Zusammenfassung für dieses Angebot

Bei "Kandinsky vs. Klee" in Hamburg wird das Publikum aktiv in die Performance einbezogen und hat die Möglichkeit, Teil einer kreativen Auseinandersetzung zu werden. Inspiriert von der Rivalität und Freundschaft der beiden Bauhaus-Künstler bilden die Teilnehmenden Teams, die gemeinsam Kunstwerke kreieren – wobei sie ungewöhnliche Spielregeln befolgen, die Diskussion und Zusammenarbeit fördern. Zwei Moderator:innen begleiten den Abend mit Humor und stellen immer wieder neue Fragen, wodurch eine dynamische Geschichte über Gemeinschaft und Selbstwahrnehmung entsteht. Das Besondere ist, dass keine Vorstellung wie die andere ist, und die kreativen Ergebnisse geben einen Einblick in die Beziehung der Künstler:innen zu ihren Werken.

Beschreibung

Hier bleibt niemand nur Zuschauer: Bei KANDINSKY vs. KLEE wird das Publikum selbst Teil der Performance. Inspiriert von der kreativen Freundschaft und Rivalität der Bauhaus-Künstler Wassily Kandinsky und Paul Klee verwandelt das LICHTHOF Theater die Bühne in ein interaktives Experiment zwischen Kunstaktion, Spiel und gesellschaftlicher Dynamik.
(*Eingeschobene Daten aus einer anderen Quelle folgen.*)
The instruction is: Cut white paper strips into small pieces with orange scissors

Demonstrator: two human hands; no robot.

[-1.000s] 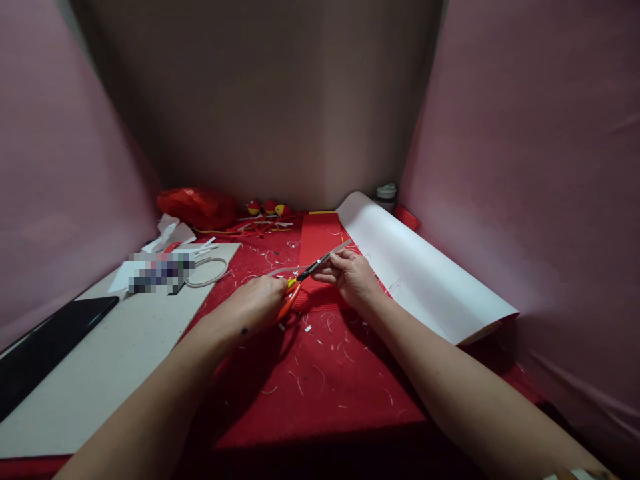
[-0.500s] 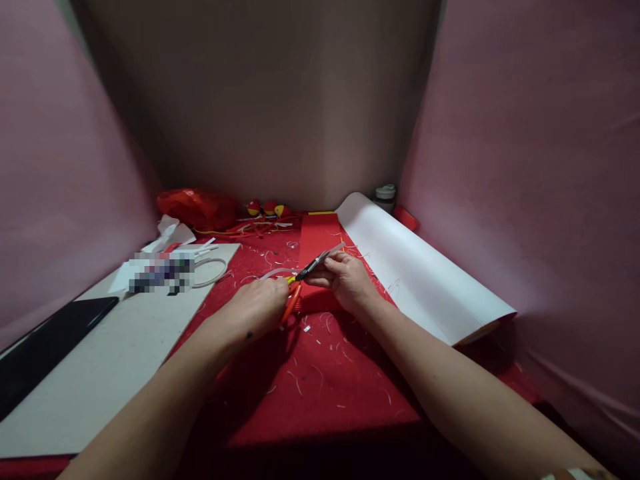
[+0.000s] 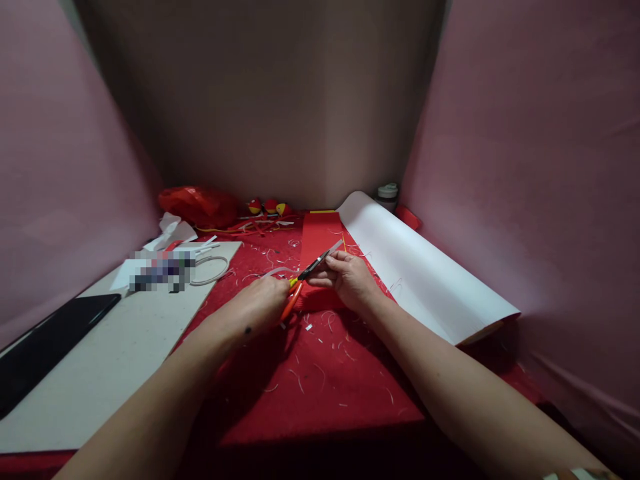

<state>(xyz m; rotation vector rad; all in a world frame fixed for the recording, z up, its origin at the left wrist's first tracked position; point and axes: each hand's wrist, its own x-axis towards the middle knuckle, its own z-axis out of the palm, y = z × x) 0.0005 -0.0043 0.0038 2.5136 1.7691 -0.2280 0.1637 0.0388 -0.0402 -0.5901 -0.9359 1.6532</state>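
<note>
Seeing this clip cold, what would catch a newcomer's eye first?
Probably the orange-handled scissors in the left hand, at the centre, meeting a pale strip pinched by the right hand. Next, the big curled white sheet at right, then the crumpled red bag, back left.

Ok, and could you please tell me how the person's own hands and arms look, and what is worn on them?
The left hand and the right hand wear no gloves, and no sleeves show on the forearms. A small, dark, round spot is near the left wrist. Something pale shows by the right arm at the picture's bottom edge, too cut off to identify.
</note>
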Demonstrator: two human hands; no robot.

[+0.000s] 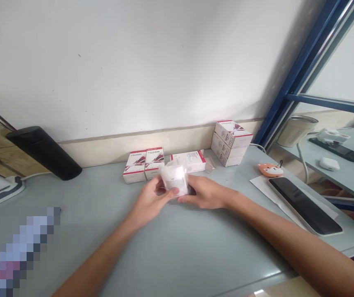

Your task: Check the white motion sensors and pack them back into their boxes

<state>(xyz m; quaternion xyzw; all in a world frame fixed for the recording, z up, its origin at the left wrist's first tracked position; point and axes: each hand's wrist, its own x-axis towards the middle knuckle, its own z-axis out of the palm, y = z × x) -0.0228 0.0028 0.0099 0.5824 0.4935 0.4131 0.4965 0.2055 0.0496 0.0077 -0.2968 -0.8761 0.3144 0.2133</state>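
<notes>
Between my two hands, just above the table, is a white device in a clear plastic bag (175,178); its exact kind I cannot make out. My left hand (152,197) grips it from the left, thumb across its front. From the right, my right hand (206,192) closes around its other side, the thumb low near the bottom. Right behind it lies a white and red carton (192,160) with its flap end open to the right. Two more cartons, the left one (134,166) and its neighbour (154,161), rest side by side behind my left hand.
A stack of similar cartons (230,142) stands against the wall at right. Further right are an orange animal-faced case (270,169) and a phone (305,205) on white paper (259,183). A black cylinder (47,152) leans at left. A blue-framed window (288,93) borders the table.
</notes>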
Schon vor Beginn entscheidet das Publikum intuitiv, welchem Team es angehören möchte: den „Kandinskys“ oder den „Klees“. Gemeinsam entsteht in jeder Gruppe ein eigenes Kunstwerk – unter ungewöhnlichen Spielregeln, die Kreativität ebenso fördern wie Diskussionen, Widerstand und Zusammenarbeit.

Durch den Abend führen zwei Moderator:innen mit Humor, spontanen Impulsen und immer neuen Fragen. Zwischen absurden Momenten und persönlichen Entscheidungen entwickelt sich eine Geschichte über Freundschaft, Perspektiven und darüber, wie Menschen miteinander umgehen.

KANDINSKY vs. KLEE versteht Theater als sozialen Raum: ein Abend über Gemeinschaft und Abgrenzung, über Offenheit, Zugehörigkeit und die Bereitschaft, sich auf andere einzulassen. Keine Vorstellung gleicht der anderen. Zurück bleiben zwei Bilder – und die spannende Frage, was sie über die Menschen verraten, die sie geschaffen haben.

Künstlerische Erfahrung braucht es dafür nicht – nur Neugier und Lust, mitzumachen.